Congratulations! Gold has just opened a new era... or, rather, reopened...
Gold rallies as American stock-market surge seems set to pause
On Wednesday, the yellow metal surged because a leap in shares, which took two of the three key American stock indexes to record peaks, cooled.
However, a perky evergreen buck, keeping to its highest value for 22 months, kept gains for gold checked.
As a matter of fact, June delivery gold futures went up by about 0.1% ending up with $1,274.40 an ounce right after the most-active contract managed to settle at its lowest values since December 26 yesterday. Gold has decreased in 5 of the last 6 trading sessions.
Eventually, metals have been suppressed due to the fact shares have mounted a steady ascend to peaks since a selloff late 2018, with the S&P 500 index SPX as well as the Nasdaq Composite Index COMP demonstrating all-time maximums on Tuesday. However, stocks looked braced for facing struggles contributing to recent profits.

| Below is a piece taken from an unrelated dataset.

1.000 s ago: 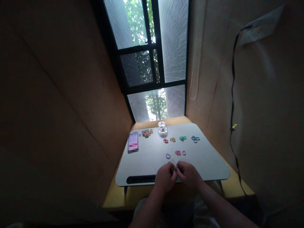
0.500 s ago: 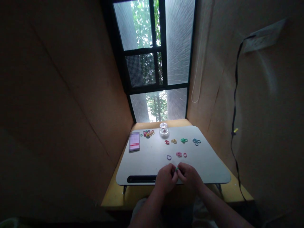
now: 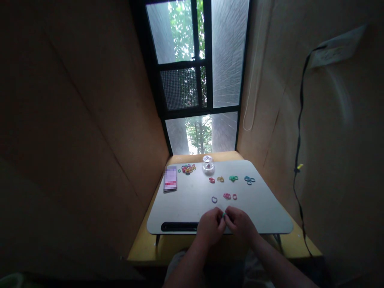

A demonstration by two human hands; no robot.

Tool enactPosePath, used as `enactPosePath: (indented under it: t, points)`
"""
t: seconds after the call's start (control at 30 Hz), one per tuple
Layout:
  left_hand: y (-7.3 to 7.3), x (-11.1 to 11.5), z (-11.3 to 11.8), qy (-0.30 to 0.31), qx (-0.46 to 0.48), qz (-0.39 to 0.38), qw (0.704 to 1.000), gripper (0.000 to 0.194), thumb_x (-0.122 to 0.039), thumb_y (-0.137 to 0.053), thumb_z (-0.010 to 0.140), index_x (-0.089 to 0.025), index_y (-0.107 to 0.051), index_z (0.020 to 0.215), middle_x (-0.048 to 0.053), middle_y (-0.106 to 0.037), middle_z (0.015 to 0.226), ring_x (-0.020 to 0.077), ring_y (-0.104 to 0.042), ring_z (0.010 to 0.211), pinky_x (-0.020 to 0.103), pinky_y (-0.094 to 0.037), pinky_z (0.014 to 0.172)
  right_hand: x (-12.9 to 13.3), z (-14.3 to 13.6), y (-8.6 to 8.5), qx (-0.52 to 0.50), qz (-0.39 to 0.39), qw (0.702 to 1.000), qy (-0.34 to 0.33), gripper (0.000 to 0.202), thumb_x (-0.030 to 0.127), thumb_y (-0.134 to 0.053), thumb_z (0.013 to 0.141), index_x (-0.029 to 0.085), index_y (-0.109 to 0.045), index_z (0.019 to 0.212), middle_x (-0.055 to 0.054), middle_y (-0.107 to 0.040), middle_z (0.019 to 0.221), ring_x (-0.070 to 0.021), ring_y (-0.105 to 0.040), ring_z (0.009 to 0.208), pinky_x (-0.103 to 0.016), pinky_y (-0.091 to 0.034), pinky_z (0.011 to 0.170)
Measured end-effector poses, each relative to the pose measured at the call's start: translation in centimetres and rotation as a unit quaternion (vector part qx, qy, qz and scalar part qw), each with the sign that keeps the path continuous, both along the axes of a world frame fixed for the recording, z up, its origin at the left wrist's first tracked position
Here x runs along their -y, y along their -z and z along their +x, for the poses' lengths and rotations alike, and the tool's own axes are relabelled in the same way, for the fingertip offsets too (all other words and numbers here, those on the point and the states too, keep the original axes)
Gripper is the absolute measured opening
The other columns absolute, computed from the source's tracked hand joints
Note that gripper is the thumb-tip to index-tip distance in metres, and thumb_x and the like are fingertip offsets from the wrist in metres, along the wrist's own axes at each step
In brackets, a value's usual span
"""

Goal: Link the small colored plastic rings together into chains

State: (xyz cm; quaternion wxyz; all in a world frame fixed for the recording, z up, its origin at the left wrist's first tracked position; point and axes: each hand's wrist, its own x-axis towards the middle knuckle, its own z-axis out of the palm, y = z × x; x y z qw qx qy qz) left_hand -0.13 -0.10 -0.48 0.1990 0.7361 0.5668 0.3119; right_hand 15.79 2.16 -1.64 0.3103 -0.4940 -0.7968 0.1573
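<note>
One green band (image 3: pixel 223 215) sits between two hands, left (image 3: pixel 212 226) and right (image 3: pixel 240 224).

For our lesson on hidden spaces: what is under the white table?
Under the white table, two dark legs and part of a yellow surface show. Anything farther back cannot be seen; the tabletop covers it.

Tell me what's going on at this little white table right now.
A person is pinching a small green band between the fingertips of the left hand and right hand, near the front edge of the white table. Just beyond the hands lie a single purple band and some pink ones. Farther back are separate red, yellow, green and blue groups, a mixed pile and a clear container.
</note>
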Motion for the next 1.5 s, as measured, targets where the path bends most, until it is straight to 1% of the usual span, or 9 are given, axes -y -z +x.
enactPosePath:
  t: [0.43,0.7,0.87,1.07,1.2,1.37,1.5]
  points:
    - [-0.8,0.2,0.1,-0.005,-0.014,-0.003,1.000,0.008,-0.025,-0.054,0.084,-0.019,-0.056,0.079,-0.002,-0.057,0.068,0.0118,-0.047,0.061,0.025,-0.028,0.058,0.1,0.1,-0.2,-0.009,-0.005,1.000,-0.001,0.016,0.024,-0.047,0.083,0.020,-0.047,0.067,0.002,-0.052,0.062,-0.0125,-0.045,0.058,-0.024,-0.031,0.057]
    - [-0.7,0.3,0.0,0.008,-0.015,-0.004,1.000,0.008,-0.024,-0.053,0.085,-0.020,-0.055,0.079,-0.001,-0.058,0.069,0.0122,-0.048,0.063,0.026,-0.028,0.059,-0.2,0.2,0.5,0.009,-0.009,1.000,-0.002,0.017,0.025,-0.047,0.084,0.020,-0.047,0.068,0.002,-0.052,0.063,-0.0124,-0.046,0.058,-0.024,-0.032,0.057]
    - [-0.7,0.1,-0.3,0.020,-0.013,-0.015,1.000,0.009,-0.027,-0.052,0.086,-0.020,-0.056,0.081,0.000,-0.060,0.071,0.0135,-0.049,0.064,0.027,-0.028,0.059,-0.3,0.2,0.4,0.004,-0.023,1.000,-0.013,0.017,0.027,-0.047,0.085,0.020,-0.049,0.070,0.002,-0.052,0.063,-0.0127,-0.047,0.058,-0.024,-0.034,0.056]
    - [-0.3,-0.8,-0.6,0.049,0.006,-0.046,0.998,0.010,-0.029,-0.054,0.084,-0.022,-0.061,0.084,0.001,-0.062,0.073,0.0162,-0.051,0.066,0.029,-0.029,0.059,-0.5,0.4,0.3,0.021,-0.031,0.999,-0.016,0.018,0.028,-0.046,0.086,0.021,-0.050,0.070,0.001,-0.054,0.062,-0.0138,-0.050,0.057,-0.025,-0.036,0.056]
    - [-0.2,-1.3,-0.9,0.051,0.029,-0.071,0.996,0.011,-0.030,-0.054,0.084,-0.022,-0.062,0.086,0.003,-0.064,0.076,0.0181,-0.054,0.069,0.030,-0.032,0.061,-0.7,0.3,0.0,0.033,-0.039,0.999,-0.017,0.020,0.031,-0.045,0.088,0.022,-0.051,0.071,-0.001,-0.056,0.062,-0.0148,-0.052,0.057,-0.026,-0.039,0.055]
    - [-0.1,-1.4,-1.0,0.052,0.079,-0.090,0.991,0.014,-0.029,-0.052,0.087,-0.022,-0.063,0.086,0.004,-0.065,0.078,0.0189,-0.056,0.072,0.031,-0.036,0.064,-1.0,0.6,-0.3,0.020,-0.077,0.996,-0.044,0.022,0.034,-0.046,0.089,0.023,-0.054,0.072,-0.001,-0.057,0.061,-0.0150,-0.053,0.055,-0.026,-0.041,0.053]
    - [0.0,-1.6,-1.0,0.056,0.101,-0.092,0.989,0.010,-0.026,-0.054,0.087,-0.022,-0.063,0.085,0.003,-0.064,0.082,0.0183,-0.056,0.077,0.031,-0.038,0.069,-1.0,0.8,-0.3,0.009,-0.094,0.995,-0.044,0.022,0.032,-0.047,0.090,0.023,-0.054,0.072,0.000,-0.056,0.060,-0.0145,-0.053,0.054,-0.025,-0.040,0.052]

Besides this, the ICE USD index, a major indicator of the evergreen buck versus six key counterparts, jumped by up to 0.1% being worth 97.695, which is close to its highest value since June 2017.
A stronger American unit is able to make purchasing the buck-pegged commodity less affordable for traders who utilize other currencies.
In fact, the bout of weakness in the yellow metal has made some assets pegged to gold more attractive, as some experts explained. In addition to this, the SPDR Gold Shares exchange-traded fund GLD went down less than 0.1%.
May delivery silver futures managed to surge by up to 0.1% concluding the trading session at $14.805 an ounce. As for May delivery copper futures, they jumped by nearly 0.5% reaching $2.908 a pound.
Follow the report on August 14 at 15:30 MT time!
The market sentiment switched to risk-on. The US dollar is dipping down, while riskier assets are rising, especially the Australian dollar after the positive employment data. All eyes on US unemployment claims.
Everyone is talking about a stock split of Tesla. What is it?